## [WHAT IS EXPECTED]
Return copies of the lines below that mention "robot".

+++ DATA FOR REVIEW +++

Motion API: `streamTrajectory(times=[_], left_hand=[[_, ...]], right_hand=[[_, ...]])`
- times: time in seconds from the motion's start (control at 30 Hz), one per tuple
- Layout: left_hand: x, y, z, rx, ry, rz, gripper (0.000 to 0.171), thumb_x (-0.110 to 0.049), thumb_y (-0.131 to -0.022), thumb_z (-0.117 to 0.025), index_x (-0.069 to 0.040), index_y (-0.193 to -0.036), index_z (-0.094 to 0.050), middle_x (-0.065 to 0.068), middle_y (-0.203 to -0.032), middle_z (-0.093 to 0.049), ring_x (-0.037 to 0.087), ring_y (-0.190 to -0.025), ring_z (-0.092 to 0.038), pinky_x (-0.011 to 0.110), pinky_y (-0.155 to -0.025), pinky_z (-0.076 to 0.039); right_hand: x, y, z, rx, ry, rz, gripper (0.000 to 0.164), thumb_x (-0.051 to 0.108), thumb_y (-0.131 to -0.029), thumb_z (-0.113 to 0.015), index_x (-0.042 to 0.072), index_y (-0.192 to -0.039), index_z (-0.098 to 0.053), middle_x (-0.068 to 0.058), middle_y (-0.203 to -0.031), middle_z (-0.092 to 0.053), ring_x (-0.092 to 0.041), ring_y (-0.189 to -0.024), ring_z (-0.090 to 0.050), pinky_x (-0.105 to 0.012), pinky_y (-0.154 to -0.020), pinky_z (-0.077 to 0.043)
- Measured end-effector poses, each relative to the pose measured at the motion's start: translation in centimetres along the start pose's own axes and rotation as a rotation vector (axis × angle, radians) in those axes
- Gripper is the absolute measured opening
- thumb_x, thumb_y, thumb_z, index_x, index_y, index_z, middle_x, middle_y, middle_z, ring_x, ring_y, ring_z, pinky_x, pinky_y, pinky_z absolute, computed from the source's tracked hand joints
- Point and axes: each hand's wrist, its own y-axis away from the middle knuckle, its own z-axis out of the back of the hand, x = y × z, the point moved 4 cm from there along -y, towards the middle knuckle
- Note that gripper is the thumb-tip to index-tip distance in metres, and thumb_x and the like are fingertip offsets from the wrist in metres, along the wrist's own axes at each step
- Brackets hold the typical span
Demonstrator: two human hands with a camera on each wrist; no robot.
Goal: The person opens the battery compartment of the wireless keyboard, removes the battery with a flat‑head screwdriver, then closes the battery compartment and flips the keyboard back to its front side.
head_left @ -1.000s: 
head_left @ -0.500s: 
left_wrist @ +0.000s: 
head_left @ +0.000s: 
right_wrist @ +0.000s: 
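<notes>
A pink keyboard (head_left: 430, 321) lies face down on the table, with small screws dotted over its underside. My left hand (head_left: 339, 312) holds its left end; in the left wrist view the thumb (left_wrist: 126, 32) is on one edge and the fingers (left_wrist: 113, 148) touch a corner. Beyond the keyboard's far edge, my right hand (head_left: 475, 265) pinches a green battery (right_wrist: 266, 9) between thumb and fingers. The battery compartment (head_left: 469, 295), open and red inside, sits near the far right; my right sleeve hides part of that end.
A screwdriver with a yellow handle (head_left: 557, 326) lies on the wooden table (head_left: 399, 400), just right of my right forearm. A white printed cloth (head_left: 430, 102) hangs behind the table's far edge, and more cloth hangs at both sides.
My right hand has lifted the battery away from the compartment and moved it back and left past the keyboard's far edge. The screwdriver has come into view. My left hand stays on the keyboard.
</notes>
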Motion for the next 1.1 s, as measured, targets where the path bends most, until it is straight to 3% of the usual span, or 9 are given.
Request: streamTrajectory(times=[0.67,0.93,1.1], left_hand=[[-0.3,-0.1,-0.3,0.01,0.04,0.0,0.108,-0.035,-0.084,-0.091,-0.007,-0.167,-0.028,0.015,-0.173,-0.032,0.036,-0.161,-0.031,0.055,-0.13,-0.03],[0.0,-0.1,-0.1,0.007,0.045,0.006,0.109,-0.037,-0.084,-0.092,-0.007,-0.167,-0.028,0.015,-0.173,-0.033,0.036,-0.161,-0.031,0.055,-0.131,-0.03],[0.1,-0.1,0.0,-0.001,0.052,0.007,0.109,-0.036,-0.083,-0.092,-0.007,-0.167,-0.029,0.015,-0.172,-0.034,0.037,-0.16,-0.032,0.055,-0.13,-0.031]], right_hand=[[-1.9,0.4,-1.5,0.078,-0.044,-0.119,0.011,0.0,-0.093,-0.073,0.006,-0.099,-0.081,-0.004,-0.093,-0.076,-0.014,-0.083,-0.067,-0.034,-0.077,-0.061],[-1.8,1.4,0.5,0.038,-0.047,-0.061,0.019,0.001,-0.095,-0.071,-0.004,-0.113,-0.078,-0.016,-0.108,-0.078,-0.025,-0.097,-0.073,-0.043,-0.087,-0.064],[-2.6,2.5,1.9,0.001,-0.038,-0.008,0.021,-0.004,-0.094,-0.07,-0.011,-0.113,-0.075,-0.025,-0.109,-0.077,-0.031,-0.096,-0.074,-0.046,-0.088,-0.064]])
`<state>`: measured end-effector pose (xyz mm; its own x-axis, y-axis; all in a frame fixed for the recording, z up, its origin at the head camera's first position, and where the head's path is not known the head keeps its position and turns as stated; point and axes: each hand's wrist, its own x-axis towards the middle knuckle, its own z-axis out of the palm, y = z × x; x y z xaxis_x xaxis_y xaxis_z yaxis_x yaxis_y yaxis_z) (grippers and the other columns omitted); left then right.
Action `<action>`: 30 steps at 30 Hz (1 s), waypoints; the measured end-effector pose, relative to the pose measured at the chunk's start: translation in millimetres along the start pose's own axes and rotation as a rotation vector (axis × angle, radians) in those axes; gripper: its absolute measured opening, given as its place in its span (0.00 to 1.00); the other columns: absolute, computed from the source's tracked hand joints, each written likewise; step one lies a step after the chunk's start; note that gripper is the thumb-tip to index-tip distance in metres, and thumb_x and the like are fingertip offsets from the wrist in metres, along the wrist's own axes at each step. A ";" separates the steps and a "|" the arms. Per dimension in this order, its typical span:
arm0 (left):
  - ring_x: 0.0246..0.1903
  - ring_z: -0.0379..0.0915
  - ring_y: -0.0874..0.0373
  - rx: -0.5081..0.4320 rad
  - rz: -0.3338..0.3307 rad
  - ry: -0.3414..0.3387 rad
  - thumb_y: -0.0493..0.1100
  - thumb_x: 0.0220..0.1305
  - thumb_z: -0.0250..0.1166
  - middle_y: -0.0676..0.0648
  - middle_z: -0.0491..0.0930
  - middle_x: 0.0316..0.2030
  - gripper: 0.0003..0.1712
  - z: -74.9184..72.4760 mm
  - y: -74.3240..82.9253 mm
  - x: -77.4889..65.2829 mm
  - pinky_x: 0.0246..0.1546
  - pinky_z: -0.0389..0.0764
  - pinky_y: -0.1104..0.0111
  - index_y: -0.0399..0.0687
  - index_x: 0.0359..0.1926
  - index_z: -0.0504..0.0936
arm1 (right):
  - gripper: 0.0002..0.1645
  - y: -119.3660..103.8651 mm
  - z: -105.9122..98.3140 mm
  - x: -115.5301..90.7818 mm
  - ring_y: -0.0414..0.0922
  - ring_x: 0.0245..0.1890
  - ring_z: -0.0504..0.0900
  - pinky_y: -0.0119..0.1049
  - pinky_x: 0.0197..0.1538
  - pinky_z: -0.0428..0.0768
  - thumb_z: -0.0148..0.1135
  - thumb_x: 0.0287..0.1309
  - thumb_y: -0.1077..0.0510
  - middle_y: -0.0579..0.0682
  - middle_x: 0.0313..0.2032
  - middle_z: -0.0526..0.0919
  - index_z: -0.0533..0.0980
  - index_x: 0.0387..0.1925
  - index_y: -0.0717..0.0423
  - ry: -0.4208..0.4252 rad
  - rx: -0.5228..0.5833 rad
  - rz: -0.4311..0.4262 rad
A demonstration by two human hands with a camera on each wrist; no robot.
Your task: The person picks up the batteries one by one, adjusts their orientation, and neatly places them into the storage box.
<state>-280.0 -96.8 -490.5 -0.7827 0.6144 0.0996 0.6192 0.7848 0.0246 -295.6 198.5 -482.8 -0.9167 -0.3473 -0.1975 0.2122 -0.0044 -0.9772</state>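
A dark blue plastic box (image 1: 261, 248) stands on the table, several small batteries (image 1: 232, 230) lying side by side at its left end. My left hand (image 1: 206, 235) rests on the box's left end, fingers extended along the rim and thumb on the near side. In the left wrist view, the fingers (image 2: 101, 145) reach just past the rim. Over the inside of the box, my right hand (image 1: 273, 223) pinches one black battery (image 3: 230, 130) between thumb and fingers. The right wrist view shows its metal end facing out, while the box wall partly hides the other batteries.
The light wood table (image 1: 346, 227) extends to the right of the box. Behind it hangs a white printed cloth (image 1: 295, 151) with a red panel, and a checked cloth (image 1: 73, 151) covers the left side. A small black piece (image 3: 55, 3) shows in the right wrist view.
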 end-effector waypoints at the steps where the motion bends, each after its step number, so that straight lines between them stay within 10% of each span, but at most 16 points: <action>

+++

## [COMPLETED TASK]
Demonstrator: two human hands with a camera on each wrist; no robot.
A demonstration by two human hands with a camera on each wrist; no robot.

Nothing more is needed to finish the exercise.